Menu

Sampling and Sampling Distributions – A Comprehensive Guide on Sampling and Sampling Distributions

Explore the fundamentals of sampling and sampling distributions in statistics. Dive deep into various sampling methods, from simple random to stratified, and uncover the significance of sampling distributions in detail.

Written by Jagdeesh | 7 min read

Explore the fundamentals of sampling and sampling distributions in statistics. Dive deep into various sampling methods, from simple random to stratified, and uncover the significance of sampling distributions in detail.

In this blog post we will learn

  1. What is Sampling?
  2. Why Sample?
  3. Types of Sampling Methods
    3.1. Simple Random Sampling (SRS)
    3.2. Stratified Sampling
    3.3. Cluster Sampling
    3.4. Systematic Sampling
    3.5. Convenience Sampling
    3.6. Quota Sampling
  4. Simple demonstration of different sampling methods using Python
  5. What is a Sampling Distribution?
    5.1. Simulate and visualize the sampling distribution of the sample mean using Python
    5.2. Key Concepts in Sampling Distributions
    5.3. Importance of Sampling Distributions
  6. Conclusion

1. What is Sampling?

Sampling refers to the process of selecting a subset (or a sample) from a larger set (often called a population). Instead of collecting data from every individual in the population (which can be time-consuming and costly), researchers typically collect data from a sample and then use that sample to make inferences about the larger population.

For example, if we wanted to know the average height of all adult men in a country, instead of measuring every single man, we could measure a sample of them and then estimate the average height for the entire group.

2. Why Sample?

Sampling has a host of benefits:

  1. Cost-effective: It’s often cheaper to collect data from a sample than from an entire population.
  2. Time-saving: Sampling can save a considerable amount of time.
  3. Feasibility: In some cases, it’s virtually impossible to survey an entire population.
  4. Accuracy: If done correctly, sampling can provide accurate estimates of population parameters.

3. Types of Sampling Methods

3.1. Simple Random Sampling (SRS)

Definition: Every individual in the population has an equal chance of being selected.

Example: Imagine a bowl containing 100 unique lottery tickets.

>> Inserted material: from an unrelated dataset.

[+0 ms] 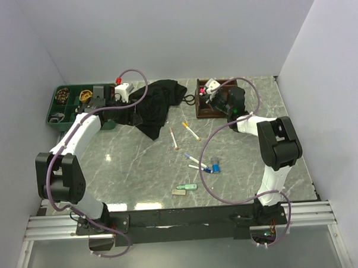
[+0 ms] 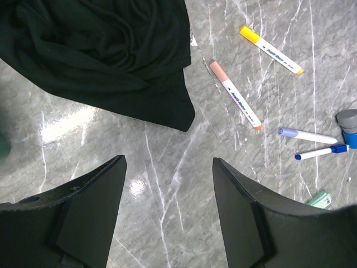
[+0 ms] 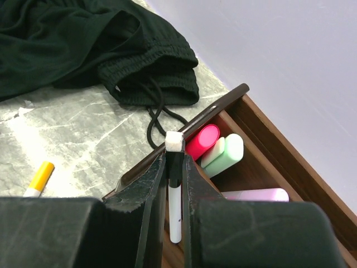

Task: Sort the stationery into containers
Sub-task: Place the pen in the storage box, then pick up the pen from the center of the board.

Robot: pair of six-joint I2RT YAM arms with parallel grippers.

If you were to close your eyes and pick out 10 tickets one at a time, you’re engaging in simple random sampling.

3.2. Stratified Sampling

Definition: The population is divided into non-overlapping groups (or strata) based on a particular characteristic, and then a random sample is taken from each group.

Example: Let’s say you’re researching study habits among high school students across freshmen, sophomores, juniors, and seniors. Instead of picking randomly from the whole school, you first divide students by grade level and then randomly pick an equal number from each grade. This ensures representation from all grades.

3.3. Cluster Sampling

Definition: The population is divided into clusters (often geographically), and then a random sample of clusters is chosen. All or a random sample of members from those selected clusters will be surveyed.

Example: Imagine you want to survey households in a large city. The city is divided into different neighborhoods (clusters). Instead of sampling households from the entire city, you randomly select a few neighborhoods and then survey all households (or a random sample of them) within those selected neighborhoods.

3.4. Systematic Sampling

Definition: Every $k$ th individual is selected from a list or sequence.

Example: You have a list of 1,000 customers and want to select 50 for a survey. To do this, you might select every 20th customer from the list (1,000 divided by 50 equals 20). So you’d survey the 20th, 40th, 60th customer, and so on.

3.5. Convenience Sampling

Definition: The sample is chosen based on what is easy or convenient, rather than any systematic or random method.

Example: A street interviewer stops passers-by at a mall entrance to ask about their shopping preferences. Here, the sample consists of whoever happens to be at that particular entrance at that time – it’s convenient, but not necessarily representative of all shoppers.

3.6. Quota Sampling

Definition: The researcher ensures equal or proportionate representation of subjects depending on certain characteristics, but the selection within those categories might be non-random.

Example: If you’re surveying voters’ intentions before an election and you know the gender distribution is 50% male and 50% female, you might ensure that out of 100 surveyed individuals, 50 are male and 50 are female. However, how you select those 50 males and females might not be random.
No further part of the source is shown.